__What needs to be done__: With both ends included, repeat exactly the lines of the entries below from the one containing "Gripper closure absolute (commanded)" down to the one containing "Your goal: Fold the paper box", and no others.

********

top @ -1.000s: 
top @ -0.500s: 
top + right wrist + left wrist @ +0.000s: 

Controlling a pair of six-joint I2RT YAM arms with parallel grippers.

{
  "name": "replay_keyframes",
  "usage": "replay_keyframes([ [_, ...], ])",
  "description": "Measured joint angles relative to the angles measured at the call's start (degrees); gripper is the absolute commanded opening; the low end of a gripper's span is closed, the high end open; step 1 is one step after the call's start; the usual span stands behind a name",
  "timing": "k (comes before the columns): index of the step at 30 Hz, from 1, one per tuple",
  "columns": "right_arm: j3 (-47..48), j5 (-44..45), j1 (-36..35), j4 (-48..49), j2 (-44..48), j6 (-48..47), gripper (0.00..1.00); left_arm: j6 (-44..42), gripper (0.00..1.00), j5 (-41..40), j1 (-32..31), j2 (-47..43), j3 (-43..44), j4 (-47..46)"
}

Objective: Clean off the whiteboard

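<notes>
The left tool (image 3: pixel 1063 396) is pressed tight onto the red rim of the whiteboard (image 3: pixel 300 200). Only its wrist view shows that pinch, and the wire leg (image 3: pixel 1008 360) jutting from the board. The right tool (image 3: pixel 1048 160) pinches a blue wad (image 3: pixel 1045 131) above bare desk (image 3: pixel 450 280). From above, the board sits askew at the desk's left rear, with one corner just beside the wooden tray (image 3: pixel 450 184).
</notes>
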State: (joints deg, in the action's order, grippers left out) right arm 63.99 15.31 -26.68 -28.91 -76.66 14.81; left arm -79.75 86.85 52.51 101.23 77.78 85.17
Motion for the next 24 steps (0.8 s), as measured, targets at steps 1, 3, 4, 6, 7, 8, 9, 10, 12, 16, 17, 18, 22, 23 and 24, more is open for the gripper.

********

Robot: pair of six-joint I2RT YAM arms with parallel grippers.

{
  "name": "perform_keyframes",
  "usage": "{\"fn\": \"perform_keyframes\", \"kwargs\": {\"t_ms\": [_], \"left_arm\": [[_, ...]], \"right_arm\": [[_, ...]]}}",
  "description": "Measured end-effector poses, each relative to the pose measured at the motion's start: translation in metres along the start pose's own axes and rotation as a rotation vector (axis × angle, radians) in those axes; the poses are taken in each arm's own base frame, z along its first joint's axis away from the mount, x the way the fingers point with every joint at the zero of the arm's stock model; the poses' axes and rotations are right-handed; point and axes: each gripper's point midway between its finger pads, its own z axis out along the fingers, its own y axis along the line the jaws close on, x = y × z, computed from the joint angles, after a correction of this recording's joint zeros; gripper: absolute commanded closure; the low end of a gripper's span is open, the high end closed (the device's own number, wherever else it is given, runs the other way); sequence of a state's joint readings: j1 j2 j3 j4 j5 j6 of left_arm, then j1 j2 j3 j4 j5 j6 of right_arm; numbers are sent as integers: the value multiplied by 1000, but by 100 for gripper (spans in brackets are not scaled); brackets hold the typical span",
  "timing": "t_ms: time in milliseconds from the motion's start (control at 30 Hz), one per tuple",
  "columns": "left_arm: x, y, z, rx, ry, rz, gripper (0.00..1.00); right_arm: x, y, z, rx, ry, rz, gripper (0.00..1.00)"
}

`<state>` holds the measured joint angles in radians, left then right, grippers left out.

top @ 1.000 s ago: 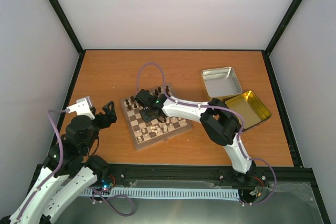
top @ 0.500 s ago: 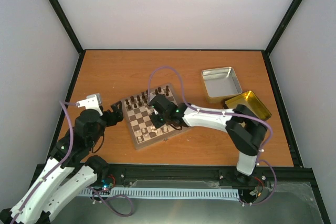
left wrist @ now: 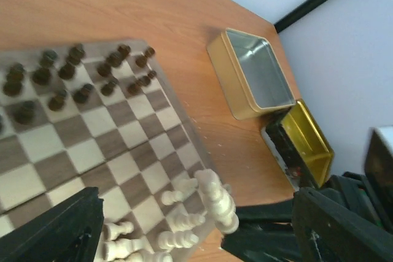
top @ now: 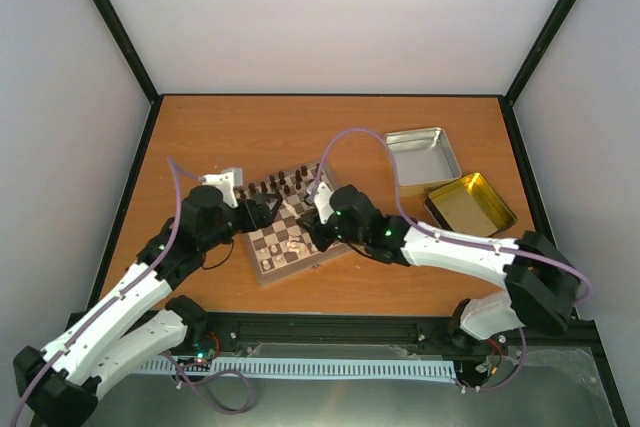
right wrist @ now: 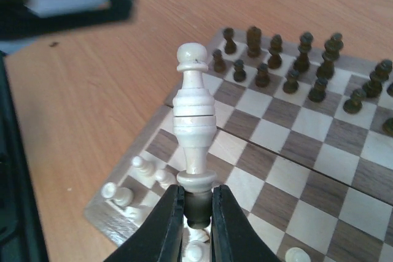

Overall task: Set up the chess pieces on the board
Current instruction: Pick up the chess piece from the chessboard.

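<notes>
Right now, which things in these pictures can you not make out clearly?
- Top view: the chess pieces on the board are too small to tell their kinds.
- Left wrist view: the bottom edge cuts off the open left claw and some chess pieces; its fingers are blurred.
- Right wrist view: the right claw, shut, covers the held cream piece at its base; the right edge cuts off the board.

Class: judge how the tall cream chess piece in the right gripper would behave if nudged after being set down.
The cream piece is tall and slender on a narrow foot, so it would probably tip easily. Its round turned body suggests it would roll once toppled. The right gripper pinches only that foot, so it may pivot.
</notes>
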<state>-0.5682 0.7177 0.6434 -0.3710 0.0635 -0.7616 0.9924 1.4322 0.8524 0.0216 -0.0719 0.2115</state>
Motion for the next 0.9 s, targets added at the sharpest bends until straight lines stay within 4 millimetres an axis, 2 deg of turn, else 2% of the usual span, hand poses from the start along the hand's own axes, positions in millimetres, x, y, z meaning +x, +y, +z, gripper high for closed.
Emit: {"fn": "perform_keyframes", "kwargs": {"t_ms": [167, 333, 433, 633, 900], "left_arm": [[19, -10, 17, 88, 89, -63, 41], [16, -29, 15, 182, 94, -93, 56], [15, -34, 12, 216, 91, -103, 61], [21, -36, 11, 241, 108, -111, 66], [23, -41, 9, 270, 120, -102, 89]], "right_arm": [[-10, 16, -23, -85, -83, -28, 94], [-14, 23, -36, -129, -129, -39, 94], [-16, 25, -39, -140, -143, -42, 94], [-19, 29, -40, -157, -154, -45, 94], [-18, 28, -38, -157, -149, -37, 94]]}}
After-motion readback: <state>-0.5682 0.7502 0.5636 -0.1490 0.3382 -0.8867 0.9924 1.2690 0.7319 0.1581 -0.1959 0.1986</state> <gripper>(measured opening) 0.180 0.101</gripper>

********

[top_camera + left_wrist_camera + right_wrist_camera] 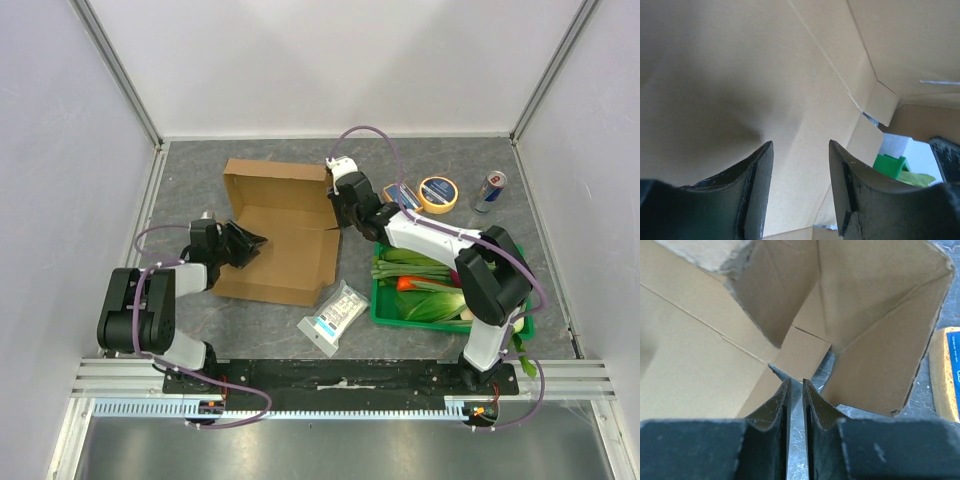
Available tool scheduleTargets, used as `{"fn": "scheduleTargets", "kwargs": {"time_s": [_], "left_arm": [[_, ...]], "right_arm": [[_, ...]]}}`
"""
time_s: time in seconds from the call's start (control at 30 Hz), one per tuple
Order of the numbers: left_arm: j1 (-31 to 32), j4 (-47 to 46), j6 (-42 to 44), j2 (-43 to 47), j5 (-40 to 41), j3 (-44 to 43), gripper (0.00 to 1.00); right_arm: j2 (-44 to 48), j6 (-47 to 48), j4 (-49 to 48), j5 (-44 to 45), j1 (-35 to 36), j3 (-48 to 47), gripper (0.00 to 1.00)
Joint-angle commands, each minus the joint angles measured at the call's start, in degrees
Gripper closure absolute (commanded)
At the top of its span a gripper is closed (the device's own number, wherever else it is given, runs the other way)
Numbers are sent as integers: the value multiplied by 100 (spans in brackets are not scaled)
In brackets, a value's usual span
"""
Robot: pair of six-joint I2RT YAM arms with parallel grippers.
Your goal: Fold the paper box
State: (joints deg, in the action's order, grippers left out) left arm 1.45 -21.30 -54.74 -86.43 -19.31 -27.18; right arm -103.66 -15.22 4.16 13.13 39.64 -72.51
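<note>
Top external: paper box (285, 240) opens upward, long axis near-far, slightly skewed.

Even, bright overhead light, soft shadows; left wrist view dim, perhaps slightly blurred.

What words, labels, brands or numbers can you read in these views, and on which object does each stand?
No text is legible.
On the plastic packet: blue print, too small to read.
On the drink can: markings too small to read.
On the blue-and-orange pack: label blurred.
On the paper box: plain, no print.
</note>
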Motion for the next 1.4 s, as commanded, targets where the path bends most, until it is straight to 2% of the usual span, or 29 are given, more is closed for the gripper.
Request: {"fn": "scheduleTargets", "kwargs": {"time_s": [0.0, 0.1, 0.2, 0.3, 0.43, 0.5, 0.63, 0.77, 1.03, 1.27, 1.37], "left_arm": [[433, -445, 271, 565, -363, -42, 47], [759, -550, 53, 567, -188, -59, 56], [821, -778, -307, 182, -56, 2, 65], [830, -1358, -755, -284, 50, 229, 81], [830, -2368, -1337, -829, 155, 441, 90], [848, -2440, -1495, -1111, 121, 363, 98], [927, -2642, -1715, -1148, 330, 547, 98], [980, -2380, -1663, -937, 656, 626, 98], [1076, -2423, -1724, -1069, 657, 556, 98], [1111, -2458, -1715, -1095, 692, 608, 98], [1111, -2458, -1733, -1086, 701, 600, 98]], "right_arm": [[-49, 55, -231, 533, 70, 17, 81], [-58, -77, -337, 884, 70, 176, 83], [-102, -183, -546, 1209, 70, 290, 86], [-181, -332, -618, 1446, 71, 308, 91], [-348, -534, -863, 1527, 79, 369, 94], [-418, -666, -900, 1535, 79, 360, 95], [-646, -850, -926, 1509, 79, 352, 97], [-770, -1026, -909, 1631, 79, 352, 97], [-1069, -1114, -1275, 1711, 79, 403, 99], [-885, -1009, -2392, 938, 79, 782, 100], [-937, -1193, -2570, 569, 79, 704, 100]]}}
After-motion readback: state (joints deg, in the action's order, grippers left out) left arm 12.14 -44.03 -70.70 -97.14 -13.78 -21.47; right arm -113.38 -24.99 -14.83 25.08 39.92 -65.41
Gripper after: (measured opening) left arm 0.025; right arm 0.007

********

__Finished task__:
Gripper closure absolute (commanded)
At the top of its span a gripper is closed (the device's own number, wherever else it is given, runs the other way)
Numbers are sent as integers: the value multiplied by 100 (spans in brackets are not scaled)
In brackets, a value's usual span
"""
Robot: pair of six-joint I2RT YAM arms with parallel grippers.
Your goal: Fold the paper box

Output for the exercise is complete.